On the software side, Windows on ARM has matured since the Surface Pro X stumbled out of the gate. Native ARM64 versions of Microsoft 365, Teams, Edge, and Visual Studio Code exist. The Windows Subsystem for Android has been deprecated, but the broader app ecosystem now includes plenty of line‑of‑business tools compiled for ARM64. For anything that still needs x86, Microsoft’s emulator—code‑name Prism—runs on the QCS6490 and should handle most productivity and diagnostic applications without a noticeable hit. Field crews can run their familiar GIS software, inspection forms, and VPN clients without retraining.
Getac hasn’t forgotten the physical workflow. The ZX80W presumably keeps the optional hard‑handle with integrated stylus, programmable function keys, and a barcode scanner. Dual hot‑swappable batteries, a daylight‑readable display with glove‑compatible touch, and a suite of mounting options for vehicles and carts are table stakes for this category. The company’s proprietary docking solutions also carry over, ensuring the new tablets slide into existing fleet infrastructure without ripping out expensive harnesses.
Why now? The rugged tablet market has been inching toward ARM for years, held back only by Windows software compatibility and enterprise inertia. The QCS6490 is the first Snapdragon chip purpose‑built for industrial IoT rather than adapted from a smartphone design. Its long‑term availability—Qualcomm commits to at least 10 years of supply for its IoT platforms—aligns perfectly with the LTSC lifecycle.

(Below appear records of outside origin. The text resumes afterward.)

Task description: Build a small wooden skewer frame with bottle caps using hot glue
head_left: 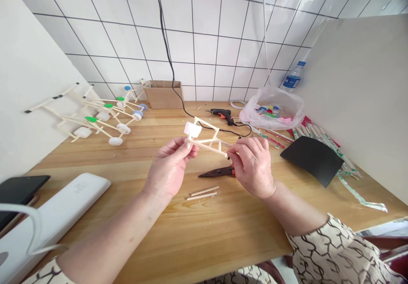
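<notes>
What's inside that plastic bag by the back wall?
The plastic bag holds small coloured pieces, probably bottle caps, in red, green and blue, plus something pink. Whatever lies beneath them is covered.

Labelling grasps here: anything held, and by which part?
Yes, a light stick frame: the left hand pinches it by the end with the white piece, the right hand by the opposite end.

nothing legible; bottle label (291, 81) too small
</notes>
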A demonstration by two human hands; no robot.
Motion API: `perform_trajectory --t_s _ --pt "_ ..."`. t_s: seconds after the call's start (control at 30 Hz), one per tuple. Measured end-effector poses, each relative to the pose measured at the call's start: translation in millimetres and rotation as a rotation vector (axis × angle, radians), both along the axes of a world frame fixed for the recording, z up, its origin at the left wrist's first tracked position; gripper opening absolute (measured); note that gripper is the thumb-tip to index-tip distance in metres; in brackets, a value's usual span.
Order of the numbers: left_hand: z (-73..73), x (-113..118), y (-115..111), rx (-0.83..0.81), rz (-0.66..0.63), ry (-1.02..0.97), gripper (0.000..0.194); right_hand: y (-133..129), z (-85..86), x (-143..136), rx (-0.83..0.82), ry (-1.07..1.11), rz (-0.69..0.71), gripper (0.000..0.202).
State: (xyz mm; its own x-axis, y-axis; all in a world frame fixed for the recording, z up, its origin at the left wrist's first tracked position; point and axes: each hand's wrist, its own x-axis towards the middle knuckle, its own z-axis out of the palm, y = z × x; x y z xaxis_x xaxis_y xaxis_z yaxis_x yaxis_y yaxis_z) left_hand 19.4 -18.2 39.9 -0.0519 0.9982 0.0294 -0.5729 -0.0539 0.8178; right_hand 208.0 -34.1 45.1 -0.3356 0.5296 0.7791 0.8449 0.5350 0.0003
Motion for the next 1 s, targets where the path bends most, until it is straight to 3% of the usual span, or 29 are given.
perform_trajectory --t_s 0.13,0.37,0.6,0.83,1.0 --pt "-1.2 -1.4 2.1 -0.012 0.016 -0.007 0.015 -4.0 2.2 -2.2 -0.096 0.112 0.102 0.011" --pt "-4.2 -8.9 10.7 -0.081 0.059 -0.003 0.016 -6.2 12.5 -1.2 -0.526 0.843 0.4 0.018" --pt "-6.1 -15.3 20.9 -0.171 0.081 -0.088 0.007 9.2 11.0 12.0 -0.704 1.354 0.437 0.018" --pt "-2.7 -13.3 17.5 -0.231 0.053 -0.152 0.008 13.1 -1.3 5.0 -0.991 1.311 0.38 0.031" --pt "-2.3 -10.6 12.8 -0.262 -0.022 -0.148 0.01 9.4 1.4 -0.7 -1.091 1.266 0.514 0.036"
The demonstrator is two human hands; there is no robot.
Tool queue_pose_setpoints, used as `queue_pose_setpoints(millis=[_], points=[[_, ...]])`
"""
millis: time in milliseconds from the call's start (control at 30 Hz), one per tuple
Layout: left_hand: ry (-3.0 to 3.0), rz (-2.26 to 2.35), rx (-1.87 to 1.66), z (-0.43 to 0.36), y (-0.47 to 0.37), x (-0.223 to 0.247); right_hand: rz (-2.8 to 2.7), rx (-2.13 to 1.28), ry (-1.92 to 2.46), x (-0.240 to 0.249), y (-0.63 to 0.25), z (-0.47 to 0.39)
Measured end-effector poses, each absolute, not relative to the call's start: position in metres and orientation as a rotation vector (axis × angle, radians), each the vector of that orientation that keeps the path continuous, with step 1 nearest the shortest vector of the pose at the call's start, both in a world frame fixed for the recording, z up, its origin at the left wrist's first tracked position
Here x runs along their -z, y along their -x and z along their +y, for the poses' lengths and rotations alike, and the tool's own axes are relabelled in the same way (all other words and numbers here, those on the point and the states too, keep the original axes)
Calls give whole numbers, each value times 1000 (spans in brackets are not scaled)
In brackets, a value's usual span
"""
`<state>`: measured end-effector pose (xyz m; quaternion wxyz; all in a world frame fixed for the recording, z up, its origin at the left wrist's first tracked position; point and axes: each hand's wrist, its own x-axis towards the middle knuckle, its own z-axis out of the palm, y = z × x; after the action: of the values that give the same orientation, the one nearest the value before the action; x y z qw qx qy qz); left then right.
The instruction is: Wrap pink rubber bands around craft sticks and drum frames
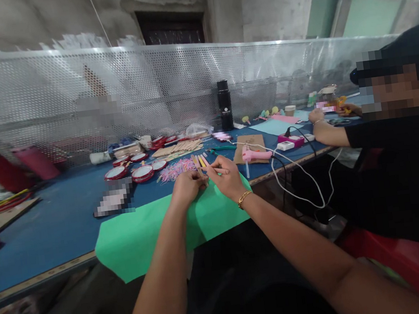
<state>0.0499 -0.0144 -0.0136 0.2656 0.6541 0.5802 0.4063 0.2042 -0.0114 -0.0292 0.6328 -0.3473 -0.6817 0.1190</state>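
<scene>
My left hand (188, 187) is closed, its fingertips pinched on something small and brownish that I cannot make out. Beside it, my right hand (227, 175) is closed round a thin pinkish stick (220, 171) that points left toward the left fingertips. Both hands are over a green sheet (143, 236) that hangs over the table's front edge. Just beyond the fingers lie several marker-like sticks (202, 161), one of them yellow. A heap of pink and purple strands (176, 169) lies behind my left hand.
Small red-rimmed drums (143, 173) and wooden sticks (183, 148) lie behind on the blue table (60, 216). A pink glue gun (257, 154) on cardboard, white cables (299, 202) and a black bottle (225, 105) are to the right. A person in black (402, 169) sits at far right.
</scene>
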Motion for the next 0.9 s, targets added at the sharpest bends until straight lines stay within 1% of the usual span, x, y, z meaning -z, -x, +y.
queue_pose_setpoints(millis=[500, 900], points=[[-1805, 1646, -1080, -17, -52, 11, -1605, -258, 766, 29, -204, -13], [-1822, 1619, -1082, -16, -50, 12, -1600, -224, 773, 30, -203, -11]])
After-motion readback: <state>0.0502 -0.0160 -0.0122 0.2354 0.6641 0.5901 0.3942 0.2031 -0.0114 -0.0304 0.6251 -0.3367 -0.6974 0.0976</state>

Getac’s announcement signals that the Windows‑on‑ARM ecosystem has crossed a threshold: it is now solid enough for mission‑critical deployment where failure is measured in millions of dollars or human lives.
Competitors will likely follow. Panasonic Toughbook has experimented with Windows on ARM in its Android‑based A3 tablet but hasn’t released a full Windows model. Dell’s Latitude Rugged tablets still rely on Intel’s 12th and 13th‑gen U‑series processors. Getac’s first‑mover advantage with a Qualcomm‑based Windows LTSC device could force others to accelerate their own ARM roadmaps. At the same time, the ZX80W will have to prove that the emulation layer doesn’t choke on the legacy Win32 apps that many utilities and governments still depend on.
Pricing and availability remain under wraps. Getac typically sells through channel partners and bids on large government RFPs, so MSRPs are rarely published. Based on the ZX70’s launch, the ZX80W will likely start north of $2,500, with the EX variant commanding a premium for the additional hazardous‑location certification. Shipments are expected to begin in the third quarter of 2026, giving IT teams a few months to validate the ARM64 image against their security baselines.
The ZX80W and ZX80W‑EX aren’t just new tablets; they’re a statement. Windows on ARM has grown beyond thin‑and‑light productivity laptops into a segment where reliability and security aren’t buzzwords but operational requirements. If Getac delivers the battery life, app compatibility, and ruggedness that its customers expect, these tablets could finally break the x86 lock on the enterprise field‑work market. The stakes are high, but so is the potential payoff.